Regarding the Prime Minister’s announcement of the pending organisation of the man power of the nation, it is stated that the Government intends to call on all men from17 to 56 years of age not now enrolled in the nation’s work to enrol themselves as Volunteer War Workers. They will release men of military age, providing additional hands in munition works, and make available for productive trades many men now engaged in non-essential and unproductive employment. A schedule of indispensable trades will be drawn up. In this connection it is to be remarked that the Government, which will soon have effective control of the mines and shipping, will be able to refuse coal and sea transport facilities for the non-essential industries.

Full trade union rate of wages for skilled of unskilled work will be paid to war workers. In addition a subsistence at the rate of half a crown a day for the seven days of the week will be paid to men who, owing to the system of transfer, will be under the necessity of maintaining two homes. There is to be a register in every locality of war, industrial, or productive requirements, which will vary from time to time.

It is further stated that a schedule of indispensable and non-essential trades is to be drawn up. Non-essential industries will be shut down without any compunction, so that labour employed in them may

be available for munitions or productive industries.

All men enrolled must consent to be transferred to occupations and localities where their services are most required in the interests of the State.
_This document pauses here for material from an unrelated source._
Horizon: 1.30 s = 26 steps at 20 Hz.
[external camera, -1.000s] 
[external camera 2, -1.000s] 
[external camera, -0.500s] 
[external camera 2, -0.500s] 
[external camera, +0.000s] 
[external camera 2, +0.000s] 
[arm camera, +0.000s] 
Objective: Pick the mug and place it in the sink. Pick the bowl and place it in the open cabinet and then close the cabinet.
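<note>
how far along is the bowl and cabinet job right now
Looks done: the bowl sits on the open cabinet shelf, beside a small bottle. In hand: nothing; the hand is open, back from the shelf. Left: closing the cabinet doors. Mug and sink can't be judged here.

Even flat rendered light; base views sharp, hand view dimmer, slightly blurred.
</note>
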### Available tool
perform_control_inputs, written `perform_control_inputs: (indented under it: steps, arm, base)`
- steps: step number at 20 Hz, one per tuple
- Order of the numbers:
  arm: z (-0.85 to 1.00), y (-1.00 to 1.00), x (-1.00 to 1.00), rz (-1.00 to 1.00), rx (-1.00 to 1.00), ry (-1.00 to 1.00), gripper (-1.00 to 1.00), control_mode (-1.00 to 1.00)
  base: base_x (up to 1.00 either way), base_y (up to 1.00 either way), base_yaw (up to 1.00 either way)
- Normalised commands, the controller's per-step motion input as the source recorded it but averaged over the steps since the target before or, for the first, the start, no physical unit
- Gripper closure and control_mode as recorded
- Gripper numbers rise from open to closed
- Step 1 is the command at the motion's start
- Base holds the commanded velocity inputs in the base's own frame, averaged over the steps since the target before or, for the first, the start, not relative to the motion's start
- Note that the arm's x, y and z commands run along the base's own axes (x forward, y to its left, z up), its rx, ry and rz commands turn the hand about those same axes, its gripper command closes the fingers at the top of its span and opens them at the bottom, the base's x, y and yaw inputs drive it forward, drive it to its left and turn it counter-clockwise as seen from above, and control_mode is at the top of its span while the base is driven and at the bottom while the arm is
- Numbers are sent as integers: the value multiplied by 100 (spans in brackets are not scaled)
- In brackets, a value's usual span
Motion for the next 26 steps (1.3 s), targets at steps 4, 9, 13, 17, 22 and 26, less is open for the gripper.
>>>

If a town telegraphs that it has 200 registered war workers for whom employment cannot be found for three weeks, it will be the duty of the Director and his staff to provide the required labour for another town, billeting them if necessary on householders, just as is done with soldiers.

THE LING HEATH TRUST
Coal tickets for the first instalments of coals were given away at the office of Mr F.J. Mount, the clerk, on Saturday morning.

MISSIONS
The collector’s boxes just opened by the Rector (Rev. J.L. Wyatt) were found to contain £3 16s 1½d. This is for the year.

CHARITY DISTRIBUTION
At the Church Institute on Monday the annual distribution of the Humphrey Charity took place when there were present the Rev. J.L. Wyatt (rector), Dr W.O. Trotter, and Mr F Neep. The recipients received 2s 6d each.

CHRISTMAS
The observance of the festival was quietly carried out. The decorations at St. Peter’s Church were carried out in a very neat and effective manner. There were two celebrations of the Holy Communion at 8am and noon, and morning service at 11 o’clock. The choir sung carols. The Rector (the Rev J.L. Wyatt) was assisted by the curate (the Rev. J.H. Noble).